_YOUR TASK_
A letter-for-letter copy of the listing is required, with no pictures in it.

_SOURCE DATA_
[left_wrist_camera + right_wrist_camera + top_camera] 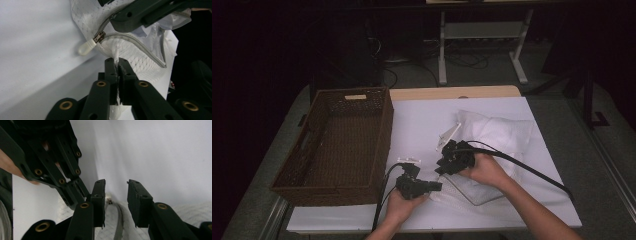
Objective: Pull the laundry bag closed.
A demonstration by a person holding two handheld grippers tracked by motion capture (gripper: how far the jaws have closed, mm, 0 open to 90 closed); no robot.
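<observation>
Pinching white mesh bag (130, 52), left tool (117, 62), right tool (116, 195) parted over its zipper (119, 220), wicker basket (312, 145) empty

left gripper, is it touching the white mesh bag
Touching. In the left gripper view the left gripper has its jaws shut on a pinched fold of the white mesh bag, just below the zipper pull.

A white mesh bag (140, 62) with a grey zipper (135, 43) is laid flat on the white table near the front edge, in front of a white pillow. The zipper is seen partly open, its curved track spread apart, with a metal slider (99, 37) and a white rubbery pull tab (86, 47) lying at the bag's corner. A fold of the mesh is pinched up off the table.
</observation>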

_TASK OUTPUT_
[left_wrist_camera + right_wrist_camera + top_camera] 
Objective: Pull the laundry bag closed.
A demonstration by a person holding two handheld grippers tracked by motion capture (gripper: how far the jaws have closed, mm, 0 open to 90 closed); no robot.
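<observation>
Pinching white mesh bag (130, 52), left tool (117, 62), right tool (116, 195) parted over its zipper (119, 220), wicker basket (312, 145) empty

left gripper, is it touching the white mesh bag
Touching. In the left gripper view the left gripper has its jaws shut on a pinched fold of the white mesh bag, just below the zipper pull.

A white mesh bag (140, 62) with a grey zipper (135, 43) is laid flat on the white table near the front edge, in front of a white pillow. The zipper is seen partly open, its curved track spread apart, with a metal slider (99, 37) and a white rubbery pull tab (86, 47) lying at the bag's corner. A fold of the mesh is pinched up off the table.
</observation>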

Work on this exercise is done.